The fate of quantum entanglement at finite-temperature phase transitions remains an open question, particularly for continuous symmetry breaking where zero-temperature Goldstone modes generate long-range correlations. Using large-scale quantum Monte Carlo simulations, we investigate the third Rényi negativity across the O(3) transition in the three-dimensional Heisenberg antiferromagnet. The first such study for a thermal critical point with continuous symmetry. We uncover two fundamental results. First, the negativity exhibits a pure area law at the critical point, with the subleading constant term vanishing within statistical uncertainty. This demonstrates that thermal fluctuations completely destroy the long-range entanglement present at zero temperature. The divergent classical correlation length leaves no imprint on quantum entanglement itself. Second, despite this absence of singular behavior in the negativity, its temperature derivative follows the exact scaling of the specific heat, yielding critical exponents -α/ν=0.190(1) and 1/ν=1.350(5) in precise agreement with the O(3) universality class. Our work establishes that while quantum entanglement is blind to thermal criticality, its thermodynamic derivatives encode the full universal scaling, revealing an unexpected connection between entanglement and classical phase transitions. Furthermore, this also provides further evidence that Rényi negativity can still effectively shield classical correlations in systems with continuous symmetry.
Paper Structure (6 sections, 16 equations, 5 figures)

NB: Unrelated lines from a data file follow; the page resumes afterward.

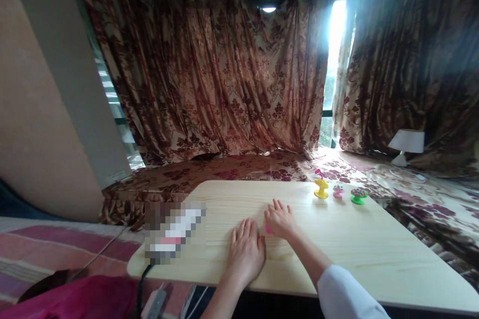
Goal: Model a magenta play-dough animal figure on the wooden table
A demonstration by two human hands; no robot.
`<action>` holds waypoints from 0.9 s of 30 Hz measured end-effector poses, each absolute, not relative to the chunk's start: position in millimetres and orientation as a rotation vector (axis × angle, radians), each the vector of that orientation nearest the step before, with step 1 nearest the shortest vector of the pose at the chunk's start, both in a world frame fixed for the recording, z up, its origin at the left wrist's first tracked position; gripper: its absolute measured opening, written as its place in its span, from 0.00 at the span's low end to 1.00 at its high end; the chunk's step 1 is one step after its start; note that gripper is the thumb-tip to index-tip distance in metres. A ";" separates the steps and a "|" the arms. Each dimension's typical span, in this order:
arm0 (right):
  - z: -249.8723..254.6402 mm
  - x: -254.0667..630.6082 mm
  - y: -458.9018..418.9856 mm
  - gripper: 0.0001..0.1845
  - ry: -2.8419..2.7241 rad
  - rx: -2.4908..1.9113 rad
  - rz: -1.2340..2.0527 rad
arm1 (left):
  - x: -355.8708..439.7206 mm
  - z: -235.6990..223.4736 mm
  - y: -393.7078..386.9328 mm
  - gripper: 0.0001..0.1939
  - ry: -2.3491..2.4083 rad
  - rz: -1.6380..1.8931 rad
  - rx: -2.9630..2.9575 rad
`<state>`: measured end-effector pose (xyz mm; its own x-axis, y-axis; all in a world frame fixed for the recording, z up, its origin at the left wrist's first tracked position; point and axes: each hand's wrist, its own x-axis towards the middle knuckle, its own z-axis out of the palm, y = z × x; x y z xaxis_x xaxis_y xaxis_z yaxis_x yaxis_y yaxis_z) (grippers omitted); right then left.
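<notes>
Patterned curtains [239, 84] are drawn across most of the far window, and a pale wooden table [355, 259] is set before them. On its near middle, the right hand [280, 219] is held palm down with its fingers somewhat spread, and a pink piece [268, 230] is mostly covered by it, only an edge being shown at its left side; whether this is pinched or merely covered cannot be told. Just left and nearer, the left hand [246, 249] is laid flat, fingers extended, with nothing seen to be gripped. Farther off, at the far right of the table, three small pieces are stood in a loose row, apart from both hands: a yellow one [321, 190] topped with a pink curl, a small pink-and-green one [338, 191] and a green one with a dotted pink top [359, 196]. By the look of it, those three are left untouched for now, while the handling of the covered piece is judged unfinished, since it is not yet released. Toward the left edge, a pixelated oblong object [175, 234] is placed, well apart from that row.
</notes>
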<state>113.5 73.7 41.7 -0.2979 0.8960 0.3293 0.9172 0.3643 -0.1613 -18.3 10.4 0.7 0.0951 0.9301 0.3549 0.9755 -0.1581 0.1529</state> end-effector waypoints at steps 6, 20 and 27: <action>13.1 144.0 -31.8 0.26 -2.408 -1.447 -0.074 | -18.8 0.7 8.5 0.27 -1.988 -0.674 -2.266; 44.7 141.0 30.7 0.29 -2.322 -1.500 0.223 | -11.1 38.0 48.6 0.25 -2.017 -0.984 -2.275; 30.5 201.3 -20.2 0.29 -2.393 -1.436 0.250 | 19.7 33.6 15.9 0.23 -1.746 -0.850 -2.647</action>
<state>201.3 -20.2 30.5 -0.4326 0.8801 0.1959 0.8206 0.4743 -0.3188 19.7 15.9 33.6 0.3036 0.8899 0.3404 0.8170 -0.4270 0.3875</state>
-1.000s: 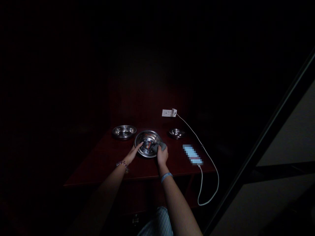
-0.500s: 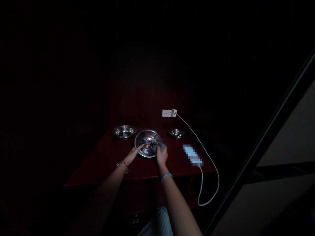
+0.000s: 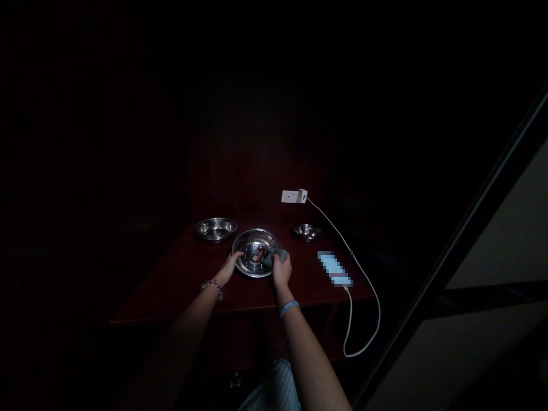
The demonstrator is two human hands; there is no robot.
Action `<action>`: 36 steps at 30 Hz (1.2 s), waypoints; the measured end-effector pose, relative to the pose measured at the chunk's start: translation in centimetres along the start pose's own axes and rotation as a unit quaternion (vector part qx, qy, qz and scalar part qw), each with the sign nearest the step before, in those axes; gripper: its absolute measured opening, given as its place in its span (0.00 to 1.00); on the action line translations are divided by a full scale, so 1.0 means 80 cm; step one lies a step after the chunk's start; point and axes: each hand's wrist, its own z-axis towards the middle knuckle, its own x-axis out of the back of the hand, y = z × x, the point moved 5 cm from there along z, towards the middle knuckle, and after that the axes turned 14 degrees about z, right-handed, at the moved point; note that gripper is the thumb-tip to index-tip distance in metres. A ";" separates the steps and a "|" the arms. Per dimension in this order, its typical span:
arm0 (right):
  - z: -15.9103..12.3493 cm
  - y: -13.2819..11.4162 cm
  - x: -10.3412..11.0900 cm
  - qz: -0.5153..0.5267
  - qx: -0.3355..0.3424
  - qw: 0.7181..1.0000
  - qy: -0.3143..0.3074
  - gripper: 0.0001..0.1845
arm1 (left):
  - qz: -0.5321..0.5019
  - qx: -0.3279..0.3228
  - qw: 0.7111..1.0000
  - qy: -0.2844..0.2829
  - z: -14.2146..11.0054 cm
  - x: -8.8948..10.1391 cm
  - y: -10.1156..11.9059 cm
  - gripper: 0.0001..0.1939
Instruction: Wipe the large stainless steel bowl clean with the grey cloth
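My left hand [image 3: 232, 266] clasps the rim of the steel bowl [image 3: 253, 260] at about eight o'clock, bracing it so it cannot slide on the dark wooden table [image 3: 180, 279]. My right hand [image 3: 281, 268] is closed around a grey cloth [image 3: 276, 254], pressing it over the rim at three o'clock. A second steel bowl [image 3: 216, 229] sits at ten o'clock, a small steel dish [image 3: 307, 232] at two.

No legible text anywhere — small dark-and-orange sticker [image 3: 256, 253] inside the steel bowl [image 3: 252, 240], print too small and dim to read; phone [image 3: 335, 269] screen blurred out.
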 end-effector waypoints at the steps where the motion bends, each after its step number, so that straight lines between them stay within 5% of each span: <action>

This paper contains 6 sections, 16 equations, 5 figures.

Figures (5)

  • Figure 1: (a) Schematic of the partitioned subsystems A and B on a three-dimensional cubic lattice, sharing an interface $\partial A \cap \partial B$. (b) The space-time manifold in path integral used to compute the Rényi negativity $R_{3}$. The horizontal axis denotes the spatial spin direction and the vertical axis corresponds to imaginary time. Spins of the same color are connected along the imaginary time direction.
  • Figure 2: The Rényi negativity $R_3$ was computed for the three-dimensional Heisenberg model and fitted to the area law $R_3 = aL^2 + \gamma$. (a) $R_3$ as a function of temperature $T$.(b) Temperature dependence of the fitted coefficient $a$.
  • Figure 3: The Rényi negativity $R_3$ was computed for the three-dimensional Heisenberg model. (a) $R_3$ follows the area law $R_3 = aL^2 + \gamma$ at the rescaled temperature $3T_c$. (b) The temperature dependence of the fitted subleading coefficient $\gamma$ near $3T_c$, showing that it is consistent with zero within the statistical uncertainty.
  • Figure 4: Finite-size scaling collapse of data for system sizes $L=10,12,14$ using Eq.(\ref{['eq:data_collaps']}). The horizontal axis is the scaled variable $tL^{1/\nu}$, where $t=(T-3T_{c})/3T_{c}$ is the reduced temperature. The vertical axis represents the singular part of the interface density of the derivative, scaled as $(1/\partial A) [(dR_{3}/dT)-(dR_{3}/dT)\vert_{T=3T_{c}}]L^{-\alpha/\nu}$, which captures the critical behavior near $3T_{c}$. Inset: The behavior of the derivative of the area-law coefficient near the rescaled temperature $3T_{c}$.
  • Figure S1: The horizontal axis denotes the spatial spin direction, while the vertical axis corresponds to imaginary time. Spins of the same color are connected along the imaginary time direction. (a) Manifold representing $Z_{3}$, where three replicas are connected along the imaginary time direction for the entire system $A \cup B$. (b) The twisted manifold corresponding to $Z^{T_{B}}_{3}$, in which the three replicas are connected within subsystem $A$, while in subsystem $B$, the connections are no longer cyclic due to the partial transpose operation $T_{B}$.